(Requirement): Take the data below and copy exactly the lines starting at the one with "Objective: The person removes" and finishing at the one with "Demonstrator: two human", both included.

(Information shown):
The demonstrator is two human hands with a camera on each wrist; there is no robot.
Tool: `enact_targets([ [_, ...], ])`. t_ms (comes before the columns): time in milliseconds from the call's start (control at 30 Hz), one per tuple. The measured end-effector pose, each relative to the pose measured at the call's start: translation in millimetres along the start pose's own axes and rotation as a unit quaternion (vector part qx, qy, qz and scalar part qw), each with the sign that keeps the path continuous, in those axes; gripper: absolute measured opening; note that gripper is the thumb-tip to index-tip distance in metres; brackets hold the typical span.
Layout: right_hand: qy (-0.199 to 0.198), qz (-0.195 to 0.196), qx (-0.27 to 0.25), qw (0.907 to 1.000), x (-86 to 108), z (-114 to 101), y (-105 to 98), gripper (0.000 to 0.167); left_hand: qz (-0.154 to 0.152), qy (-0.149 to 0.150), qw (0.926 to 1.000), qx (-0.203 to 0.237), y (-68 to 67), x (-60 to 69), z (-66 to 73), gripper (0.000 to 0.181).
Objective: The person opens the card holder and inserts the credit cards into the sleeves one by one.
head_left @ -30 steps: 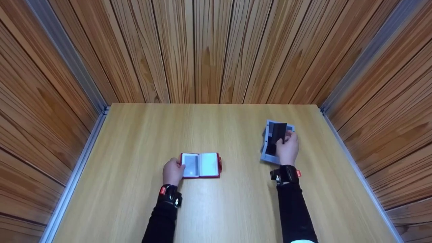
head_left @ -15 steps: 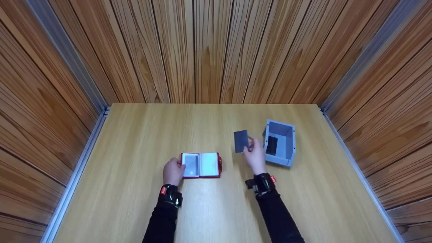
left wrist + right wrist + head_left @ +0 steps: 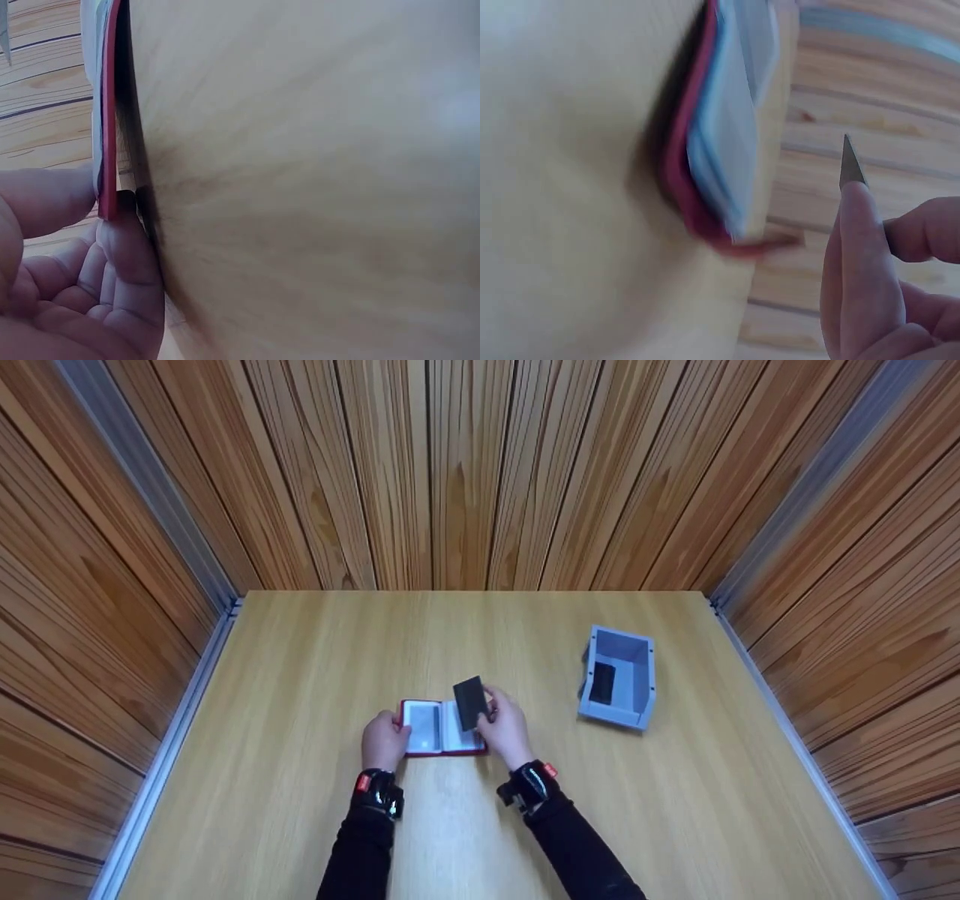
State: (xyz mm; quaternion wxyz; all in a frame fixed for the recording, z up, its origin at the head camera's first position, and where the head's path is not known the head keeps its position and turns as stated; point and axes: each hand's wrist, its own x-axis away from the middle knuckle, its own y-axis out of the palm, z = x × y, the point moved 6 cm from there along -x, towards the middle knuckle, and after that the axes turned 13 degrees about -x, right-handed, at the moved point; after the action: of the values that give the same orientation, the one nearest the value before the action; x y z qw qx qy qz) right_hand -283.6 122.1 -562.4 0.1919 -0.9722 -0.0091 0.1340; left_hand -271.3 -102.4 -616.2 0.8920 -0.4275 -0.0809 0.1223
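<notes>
As seen from where I stand, item one is a red card holder (image 3: 426,727), lying open on the pale wood-grain tabletop (image 3: 450,652), near its middle; greyish-white sleeves line both halves. A narrow red strap (image 3: 769,245), blurred, projects at its right end.

Left hand (image 3: 386,742): pinched closed on the holder's left cover, thumb on the upper face, forefinger beneath, the other fingers curled.

Right hand (image 3: 508,731): pinched closed on item two, a dark card (image 3: 470,703), gripped by its right edge between thumb and fingers. The card is tilted, raised above the holder's right half and apart from it.

Item three: a grey-blue open-topped bin (image 3: 636,679), well to the right and farther back, slightly askew. Item four: a black flat piece (image 3: 603,683), inside the bin toward its left side; exact kind too small to tell.

Worn articles: black sleeves (image 3: 581,847) and a black wrist camera on each arm, with a red tag.

Surround: brown plank walls (image 3: 457,472), with grey metal strips (image 3: 161,487) at the corners.
</notes>
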Motion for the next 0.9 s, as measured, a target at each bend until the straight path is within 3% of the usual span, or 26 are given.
enact_targets([
  [300, -0.007, -0.038, 0.045, 0.9982, 8.2, -1, 38, 0.053, 0.034, 0.030, 0.9989, -0.010, -3.9, 0.1, 3.9, 0.014],
  [733, 0.029, -0.044, 0.067, 0.9963, 8.2, 12, 47, 0.049, 0.017, 0.009, 0.9997, -0.013, -3.1, -0.5, 2.2, 0.014],
  [900, 0.048, -0.050, 0.070, 0.9952, 8.1, 13, 51, 0.049, 0.020, 0.016, 0.9995, -0.019, -3.6, -0.9, 2.8, 0.015],
])
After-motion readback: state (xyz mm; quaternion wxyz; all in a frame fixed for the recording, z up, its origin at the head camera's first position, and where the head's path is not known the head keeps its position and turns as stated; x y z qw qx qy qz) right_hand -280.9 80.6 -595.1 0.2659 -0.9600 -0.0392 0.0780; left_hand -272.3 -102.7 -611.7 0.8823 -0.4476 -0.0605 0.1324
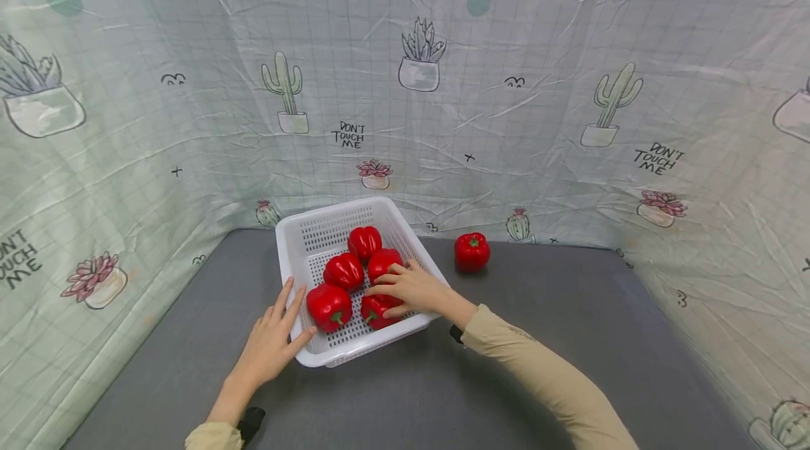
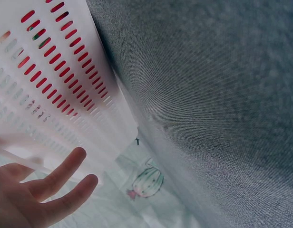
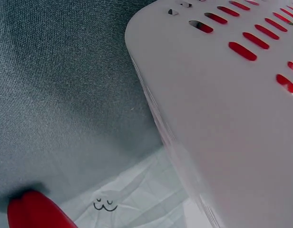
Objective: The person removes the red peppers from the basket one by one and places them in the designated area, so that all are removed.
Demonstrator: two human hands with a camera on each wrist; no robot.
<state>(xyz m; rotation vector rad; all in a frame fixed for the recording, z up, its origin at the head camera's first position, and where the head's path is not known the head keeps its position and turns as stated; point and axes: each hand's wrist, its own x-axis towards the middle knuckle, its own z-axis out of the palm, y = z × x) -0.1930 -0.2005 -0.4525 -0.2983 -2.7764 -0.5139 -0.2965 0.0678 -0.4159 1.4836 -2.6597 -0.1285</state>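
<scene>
A white plastic basket (image 1: 354,353) with slotted walls stands on the table, holding several glossy red bell peppers, one of them at the near left (image 1: 329,307). My left hand (image 1: 268,341) rests at the basket's left rim, its fingers spread and fairly straight; the left wrist view shows these fingers (image 2: 65,173) beside the slotted wall. My right hand (image 1: 414,290) reaches over the right rim, with thumb and fingers curved round the near-right bell pepper (image 1: 375,312). Its fingertips lie close to another bell pepper (image 1: 383,261) behind. The right wrist view does not show this hand.
A single red bell pepper (image 1: 472,253) sits on the dark grey table (image 1: 538,309), right of the basket near the back. Behind and at both sides hangs a pale curtain (image 1: 468,119) printed with cacti, meeting the table's edges.
</scene>
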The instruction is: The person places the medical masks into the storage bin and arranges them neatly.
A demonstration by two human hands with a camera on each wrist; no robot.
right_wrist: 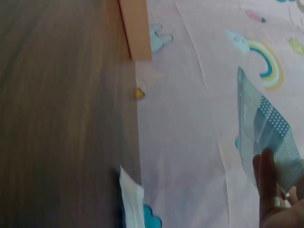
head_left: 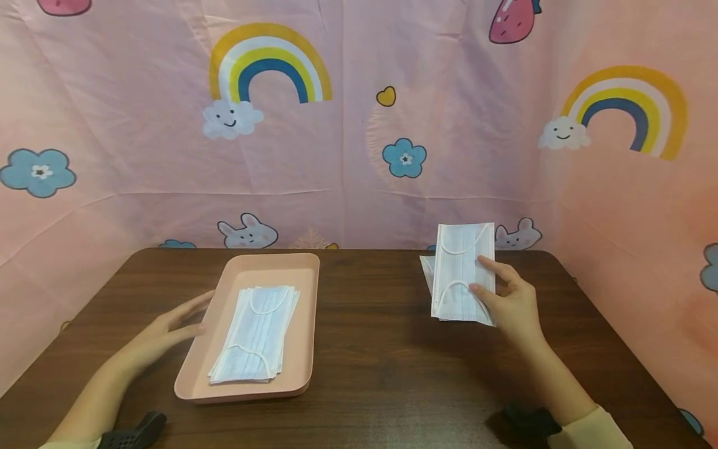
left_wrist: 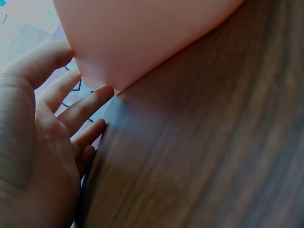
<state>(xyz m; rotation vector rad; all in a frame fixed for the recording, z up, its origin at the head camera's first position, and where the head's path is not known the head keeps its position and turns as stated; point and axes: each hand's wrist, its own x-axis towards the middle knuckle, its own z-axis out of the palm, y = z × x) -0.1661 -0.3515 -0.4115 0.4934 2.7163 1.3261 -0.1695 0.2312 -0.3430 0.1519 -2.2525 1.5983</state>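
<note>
While cloth (head_left: 348, 162) backs the table (head_left: 370, 362), right hand (head_left: 513, 305) pinches a mask (head_left: 460, 265), left hand (head_left: 164, 330) seemingly relaxed.

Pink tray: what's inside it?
A slightly fanned stack of white face masks lies in the pink tray. The top mask shows whole; those beneath show only at their edges, so their number and the tray floor under them can't be seen.

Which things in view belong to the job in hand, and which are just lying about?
Likely part of the job:
- face mask pinched in the right hand
- further mask material behind it
- mask stack in the pink tray
- left hand at the tray's side

Apparently just surroundings:
- wooden table
- patterned cloth
</note>
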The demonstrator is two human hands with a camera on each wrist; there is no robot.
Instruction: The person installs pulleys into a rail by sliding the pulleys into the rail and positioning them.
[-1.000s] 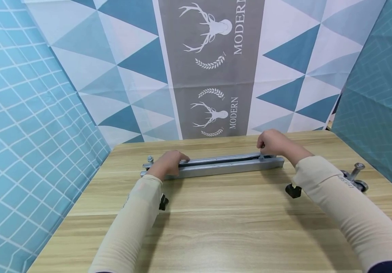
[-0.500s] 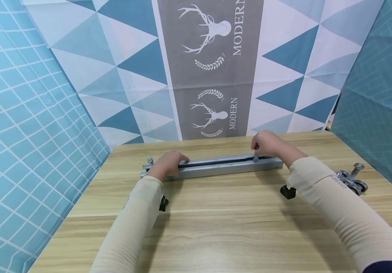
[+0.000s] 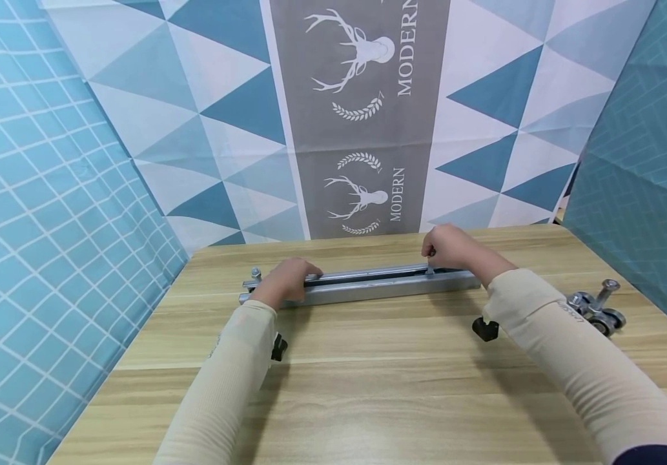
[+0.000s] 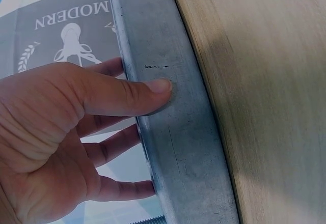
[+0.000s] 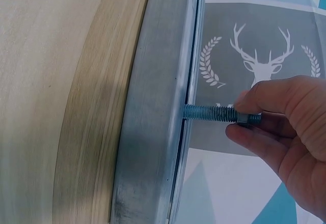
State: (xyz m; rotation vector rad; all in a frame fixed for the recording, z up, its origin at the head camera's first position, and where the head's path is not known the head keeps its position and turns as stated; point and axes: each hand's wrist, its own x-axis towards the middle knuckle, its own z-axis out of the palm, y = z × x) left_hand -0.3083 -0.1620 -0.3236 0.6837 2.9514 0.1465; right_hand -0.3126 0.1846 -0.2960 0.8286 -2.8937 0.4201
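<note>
A long grey metal rail (image 3: 368, 289) lies across the far part of the wooden table, with a slot along its top. My left hand (image 3: 287, 279) grips its left part; in the left wrist view the thumb of that hand (image 4: 76, 132) presses the rail's side (image 4: 178, 147) and the other fingers reach over the slotted face. My right hand (image 3: 454, 248) pinches the top of a threaded bolt (image 5: 209, 113) between thumb and fingers, around a nut (image 5: 243, 117). The bolt stands up out of the slot. Another bolt (image 3: 256, 274) stands at the rail's left end.
Metal roller wheels with a bolt (image 3: 600, 310) lie at the table's right side. Small black objects sit beside each forearm, one on the left (image 3: 278, 347) and one on the right (image 3: 485, 329). Patterned cloth (image 3: 362, 129) hangs behind the table (image 3: 368, 400).
My right hand has slid left along the rail with the bolt in its pinch. The left hand has stayed in place on the rail.
</note>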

(Completed exercise):
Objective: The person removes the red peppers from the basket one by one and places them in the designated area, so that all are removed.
Demonstrator: two human hands with a camera on each wrist; no robot.

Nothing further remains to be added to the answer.